- TASK BRIEF
Exact reproduction required: the lines below from the line with "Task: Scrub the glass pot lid" to the line with "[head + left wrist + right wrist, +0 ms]", both ends included, and no others.

- EXTRACTED ENTRIES
◆ ◆ ◆ ◆ ◆ ◆ ◆

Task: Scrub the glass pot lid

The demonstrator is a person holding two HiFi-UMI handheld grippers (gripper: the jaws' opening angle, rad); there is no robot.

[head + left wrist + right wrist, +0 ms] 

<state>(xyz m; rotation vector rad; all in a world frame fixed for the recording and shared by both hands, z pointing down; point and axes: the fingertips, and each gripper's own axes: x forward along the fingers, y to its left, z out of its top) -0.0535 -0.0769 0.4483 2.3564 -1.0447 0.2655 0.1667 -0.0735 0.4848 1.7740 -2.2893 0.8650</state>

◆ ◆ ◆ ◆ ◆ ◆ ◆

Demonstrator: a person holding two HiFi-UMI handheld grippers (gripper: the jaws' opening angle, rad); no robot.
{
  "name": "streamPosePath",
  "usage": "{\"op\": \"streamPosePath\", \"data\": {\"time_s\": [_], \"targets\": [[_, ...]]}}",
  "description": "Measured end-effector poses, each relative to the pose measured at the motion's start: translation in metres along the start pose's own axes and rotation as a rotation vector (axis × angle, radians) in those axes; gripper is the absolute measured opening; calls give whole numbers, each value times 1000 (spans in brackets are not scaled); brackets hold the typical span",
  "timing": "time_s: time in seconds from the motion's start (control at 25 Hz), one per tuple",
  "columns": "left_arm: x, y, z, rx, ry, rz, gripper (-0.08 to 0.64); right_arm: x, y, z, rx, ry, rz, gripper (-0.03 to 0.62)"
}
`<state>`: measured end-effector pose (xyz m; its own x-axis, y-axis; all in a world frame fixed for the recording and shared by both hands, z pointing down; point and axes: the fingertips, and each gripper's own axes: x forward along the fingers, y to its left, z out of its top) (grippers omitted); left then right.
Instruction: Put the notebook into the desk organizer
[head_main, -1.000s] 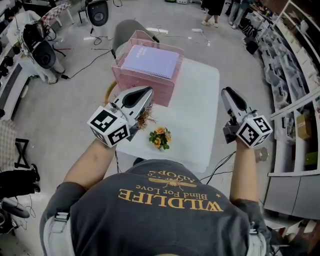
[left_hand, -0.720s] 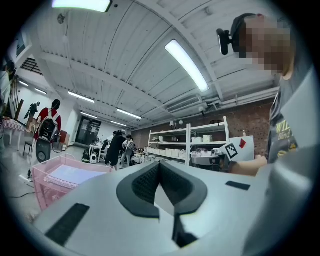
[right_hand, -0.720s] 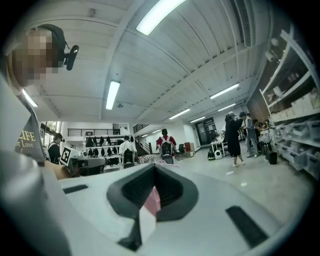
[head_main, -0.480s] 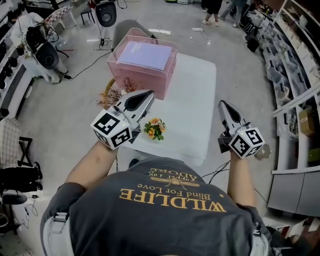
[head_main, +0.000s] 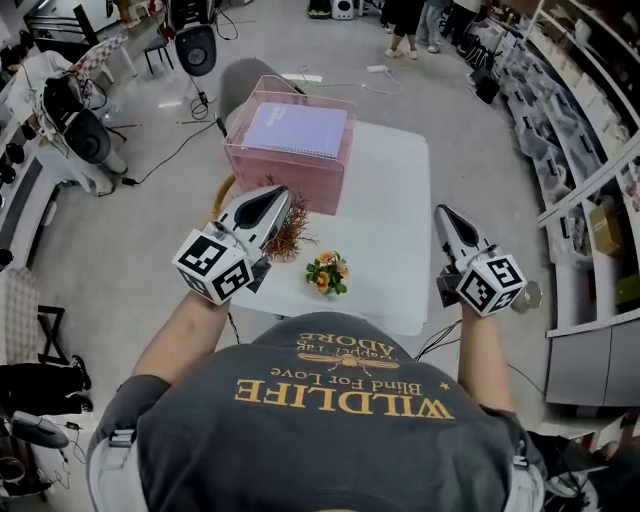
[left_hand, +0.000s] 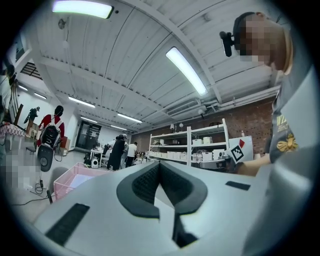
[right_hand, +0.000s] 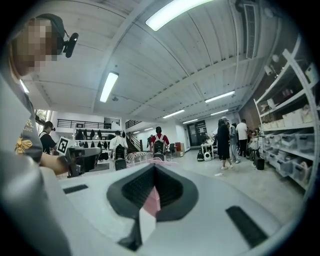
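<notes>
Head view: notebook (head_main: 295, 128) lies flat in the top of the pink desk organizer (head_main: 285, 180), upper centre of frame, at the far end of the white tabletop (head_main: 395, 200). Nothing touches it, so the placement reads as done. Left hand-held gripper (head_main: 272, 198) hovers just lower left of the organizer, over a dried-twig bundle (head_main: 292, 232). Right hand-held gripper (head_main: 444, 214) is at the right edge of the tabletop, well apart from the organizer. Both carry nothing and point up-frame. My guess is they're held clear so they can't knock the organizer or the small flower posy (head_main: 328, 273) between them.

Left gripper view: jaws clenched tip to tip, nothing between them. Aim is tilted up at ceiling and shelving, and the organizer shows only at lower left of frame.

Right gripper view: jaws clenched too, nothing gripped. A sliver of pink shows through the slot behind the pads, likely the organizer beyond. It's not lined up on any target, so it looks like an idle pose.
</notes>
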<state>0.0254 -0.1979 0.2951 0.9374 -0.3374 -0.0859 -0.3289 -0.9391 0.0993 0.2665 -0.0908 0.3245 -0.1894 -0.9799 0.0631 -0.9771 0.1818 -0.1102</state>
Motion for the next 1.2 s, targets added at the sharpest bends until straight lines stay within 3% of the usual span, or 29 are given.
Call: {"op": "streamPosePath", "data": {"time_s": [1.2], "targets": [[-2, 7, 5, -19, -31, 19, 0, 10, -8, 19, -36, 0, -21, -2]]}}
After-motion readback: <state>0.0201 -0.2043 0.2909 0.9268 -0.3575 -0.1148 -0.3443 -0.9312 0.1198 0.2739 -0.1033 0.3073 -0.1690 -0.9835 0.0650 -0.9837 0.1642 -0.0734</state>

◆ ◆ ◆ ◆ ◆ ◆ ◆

- EXPECTED ANSWER
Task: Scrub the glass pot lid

The demonstrator is a person holding two HiFi-UMI handheld grippers (gripper: the jaws' opening angle, rad); there is no robot.

[head + left wrist + right wrist, +0 ms] 

No further answer is needed.